Décisions difficiles
Dans le cas d’une mutation confirmée, différents programmes de prédispositions existent pour déterminer de manière plus affinée les risques. En moyenne, les probabilités de développer la maladie s’élèvent à 70% pour le cancer du sein (avec un risque augmenté de cancer dans les deux seins) et à 50% pour le cancer de l’ovaire.
La décision quant au choix thérapeutique n’est toutefois pas toujours aisée, car il existe près de 3000 mutations des gènes BRCA1 et BRCA2 et il reste encore très difficile d’évaluer si ces mutations prédisposent vraiment à développer un cancer.

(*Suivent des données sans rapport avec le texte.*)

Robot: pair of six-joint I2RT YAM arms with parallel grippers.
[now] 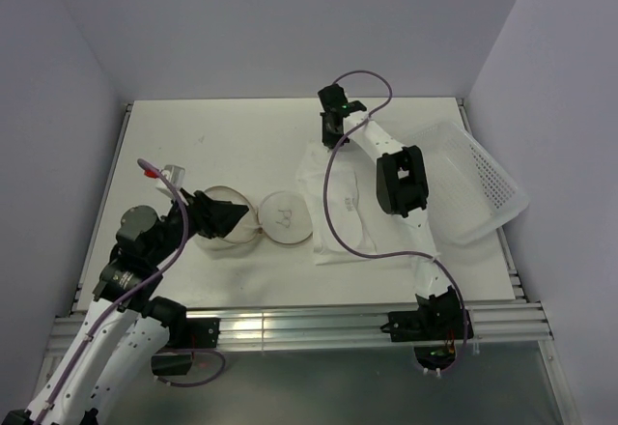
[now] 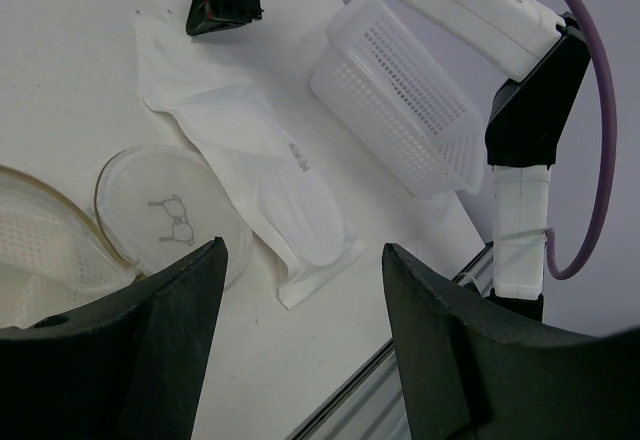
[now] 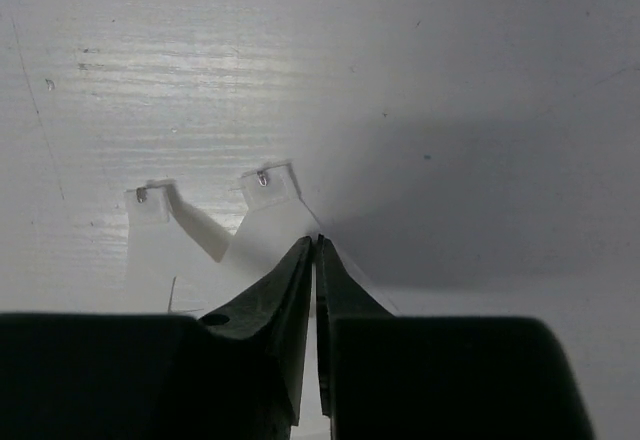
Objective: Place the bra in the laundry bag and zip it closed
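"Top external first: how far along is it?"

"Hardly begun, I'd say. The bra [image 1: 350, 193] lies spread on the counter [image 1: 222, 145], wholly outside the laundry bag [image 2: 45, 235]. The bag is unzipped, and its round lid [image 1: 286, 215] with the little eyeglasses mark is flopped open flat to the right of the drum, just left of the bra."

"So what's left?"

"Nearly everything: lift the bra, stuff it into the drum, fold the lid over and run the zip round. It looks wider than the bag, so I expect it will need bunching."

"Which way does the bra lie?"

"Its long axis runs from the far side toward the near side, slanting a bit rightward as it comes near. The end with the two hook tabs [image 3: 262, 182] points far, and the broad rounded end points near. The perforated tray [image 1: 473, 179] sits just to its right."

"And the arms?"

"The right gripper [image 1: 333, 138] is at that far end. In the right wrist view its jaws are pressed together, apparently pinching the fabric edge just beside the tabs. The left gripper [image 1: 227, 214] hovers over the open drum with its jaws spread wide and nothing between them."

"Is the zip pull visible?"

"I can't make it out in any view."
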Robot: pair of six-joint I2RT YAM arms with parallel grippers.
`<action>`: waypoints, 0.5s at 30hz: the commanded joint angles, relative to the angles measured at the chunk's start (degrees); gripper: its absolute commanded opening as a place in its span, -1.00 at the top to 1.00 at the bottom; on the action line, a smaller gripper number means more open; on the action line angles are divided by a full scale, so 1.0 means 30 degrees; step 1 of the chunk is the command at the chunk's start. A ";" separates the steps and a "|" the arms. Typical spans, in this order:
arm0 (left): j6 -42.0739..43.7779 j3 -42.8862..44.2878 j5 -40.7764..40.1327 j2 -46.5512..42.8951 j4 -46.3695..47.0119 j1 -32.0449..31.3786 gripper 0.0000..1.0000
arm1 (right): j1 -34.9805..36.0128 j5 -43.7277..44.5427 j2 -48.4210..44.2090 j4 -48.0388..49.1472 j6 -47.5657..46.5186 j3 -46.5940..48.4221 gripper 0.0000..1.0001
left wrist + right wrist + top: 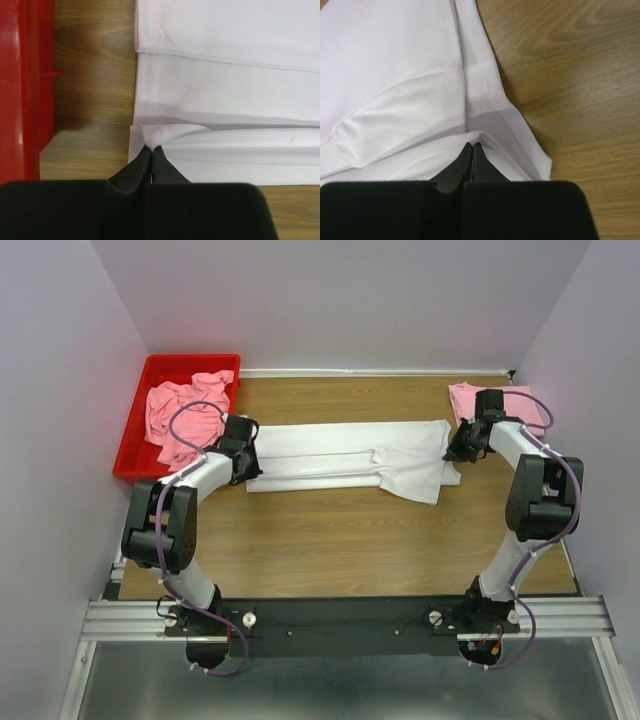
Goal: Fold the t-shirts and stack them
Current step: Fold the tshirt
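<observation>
The white t-shirt (350, 460) is lying folded into a long band on the table (350, 550), with its left end just beside the red bin (132, 445) and its length stretching away from the bin to the right. The left gripper (151, 148) is pinching a fold of white fabric at the end nearest the bin, jaws pressed together on the cloth. The right gripper (471, 145) is clamping a fold at the end farthest from the bin in the same manner. Crumpled pink t-shirts (185, 418) are sitting inside the bin. Another pink t-shirt (468, 400) is lying well apart from the bin, beyond the white t-shirt's far end.
</observation>
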 commanded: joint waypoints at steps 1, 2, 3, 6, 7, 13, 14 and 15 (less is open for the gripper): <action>0.0055 -0.0146 -0.1016 0.0376 0.0370 0.0174 1.00 | -0.0093 0.0027 0.0674 0.0756 -0.0222 0.0675 0.99; 0.0026 -0.0146 -0.1046 0.0463 0.0341 0.0173 1.00 | -0.0122 -0.0206 0.0732 0.0815 -0.0280 0.0675 0.99; 0.0055 -0.0146 -0.1075 0.0522 0.0312 0.0173 1.00 | -0.0122 -0.0324 0.0820 0.0990 -0.0368 0.0646 0.99; -0.0003 -0.0233 -0.1163 0.0697 0.0312 0.0173 1.00 | -0.0122 -0.0413 0.0996 0.1225 -0.0398 0.0617 0.99; -0.0033 -0.0234 -0.1164 0.0756 0.0311 0.0173 1.00 | -0.0093 -0.0413 0.0996 0.1313 -0.0427 0.0617 0.99; -0.0121 -0.0029 -0.0784 0.0436 0.0223 0.0173 0.28 | -0.0093 -0.0647 0.0501 0.1431 -0.0574 0.0559 0.68; -0.0121 0.0059 -0.0783 -0.0059 0.0078 0.0173 0.18 | -0.0064 -0.0705 -0.0169 0.1431 -0.0603 0.0442 0.61; -0.0179 0.0146 -0.0812 -0.0383 -0.0010 0.0173 0.01 | -0.0035 -0.0706 -0.0553 0.1402 -0.0719 0.0354 0.45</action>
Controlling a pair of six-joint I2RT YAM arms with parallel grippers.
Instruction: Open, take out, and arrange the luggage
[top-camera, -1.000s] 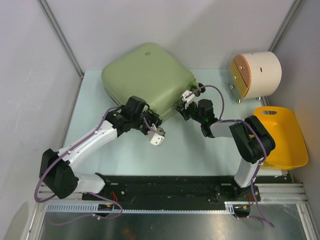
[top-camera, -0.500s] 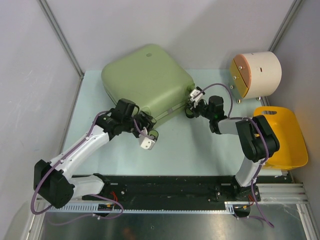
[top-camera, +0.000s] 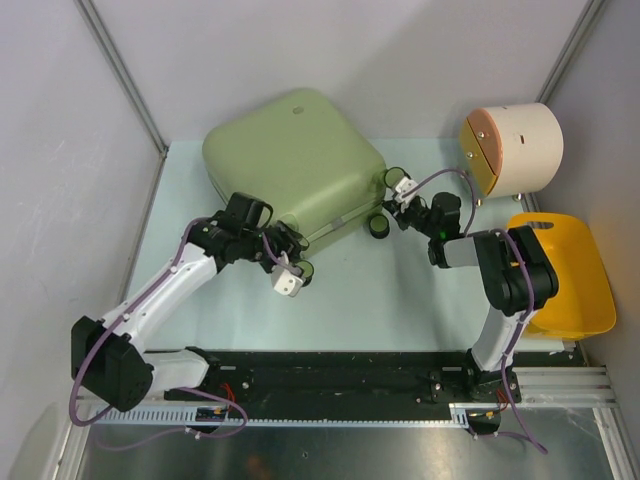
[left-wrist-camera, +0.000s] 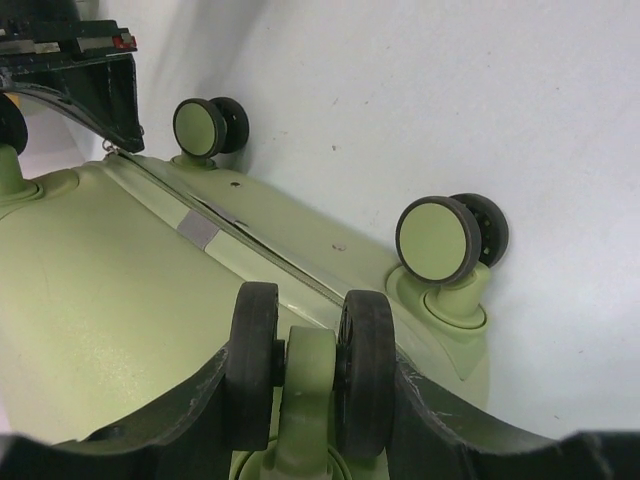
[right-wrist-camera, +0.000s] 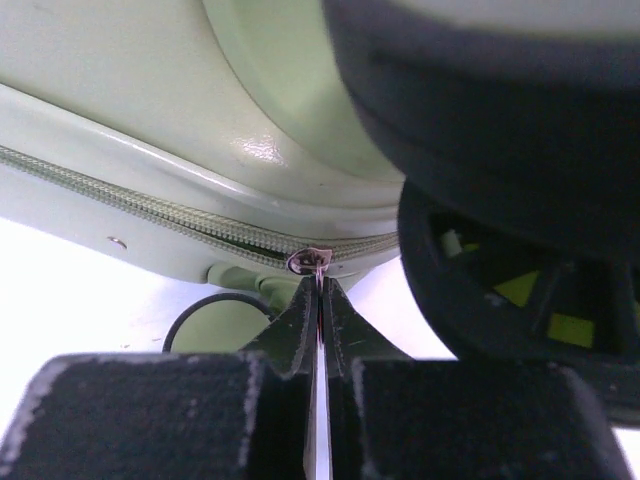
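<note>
At the table's far left-centre, the luggage (top-camera: 290, 165) is lying flat, lid down (pale sage-green, glossy, rounded corners), its zip seam running diagonally along the side facing the arms. I am finding the right gripper (right-wrist-camera: 320, 290), fingers pressed together, pinching the zipper pull (right-wrist-camera: 310, 262) at the right-hand corner, closed teeth leading off toward the left gripper (left-wrist-camera: 310, 370). That one is gripping a twin wheel (left-wrist-camera: 365, 370) on the near edge.

We see the pale sage-green hard-shell suitcase (top-camera: 290, 160) lying flat toward the far left of the worktop (top-camera: 400, 290), its corners rounded and its two shell halves together. Its black-and-green wheels (left-wrist-camera: 440, 240) line the near right edge, and the zip (right-wrist-camera: 150, 215) follows the seam.
</note>
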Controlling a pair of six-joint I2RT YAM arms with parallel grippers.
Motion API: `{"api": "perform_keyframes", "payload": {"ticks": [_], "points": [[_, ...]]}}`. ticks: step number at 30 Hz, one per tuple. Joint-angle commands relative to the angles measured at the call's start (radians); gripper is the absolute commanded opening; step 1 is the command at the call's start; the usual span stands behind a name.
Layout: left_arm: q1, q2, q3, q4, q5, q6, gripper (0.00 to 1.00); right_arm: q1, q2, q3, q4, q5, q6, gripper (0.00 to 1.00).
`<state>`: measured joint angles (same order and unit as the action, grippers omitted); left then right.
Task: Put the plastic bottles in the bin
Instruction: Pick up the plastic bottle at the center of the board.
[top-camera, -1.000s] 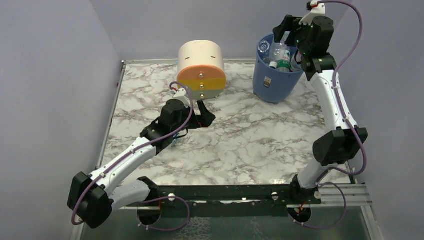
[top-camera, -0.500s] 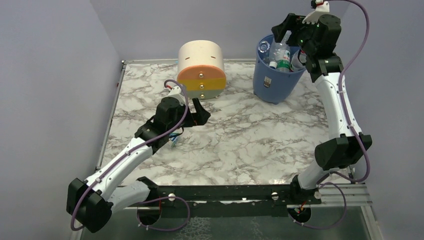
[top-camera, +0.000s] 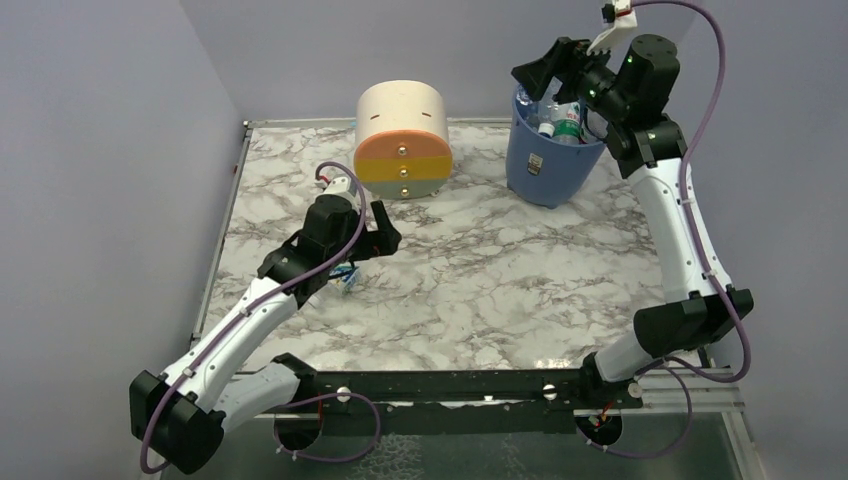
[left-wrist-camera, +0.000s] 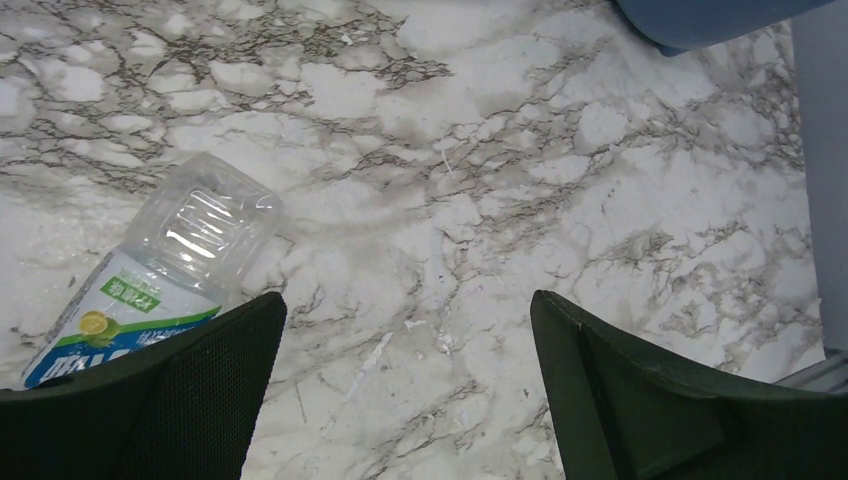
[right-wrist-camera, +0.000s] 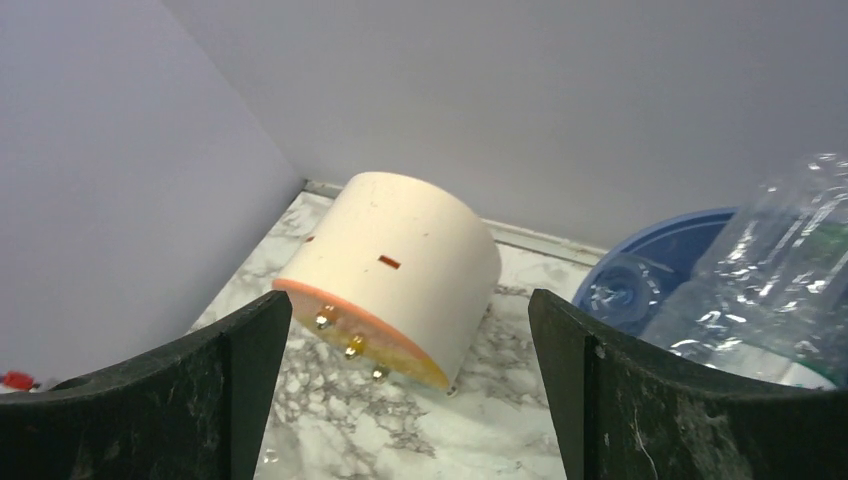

«La patiente doit mettre dans la balance tous les facteurs, comme l’importance de l’histoire familiale ou un éventuel désir de maternité ou d’allaiter, et analyser le poids de chacun, explique Sheila Unger, responsable de l’unité d’oncogénétique médicale du CHUV.
Notre rôle est de donner toutes les informations nécessaires et de présenter les différents choix thérapeutiques existants, mais en aucun cas de pousser vers l’une ou l’autre des options.»
Concrètement, la patiente qui serait dans une telle situation a le choix entre subir une double mastectomie préventive suivie d’une reconstruction mammaire, une opération très lourde mais faisant chuter les risques à moins de 5%, ou opter pour une surveillance dans le but de diagnostiquer précocement une éventuelle lésion, ce que semble privilégier la majorité des femmes.
Quant à la prédisposition au cancer des ovaires, la situation s’avère beaucoup moins nuancée, car il n’existe aucune option véritablement efficace autre que la chirurgie prophylactique dès l’âge de 35 ans. La prévention de ce type de cancer, très difficilement détectable à un stade précoce, se révélant malheureusement encore beaucoup trop incertaine.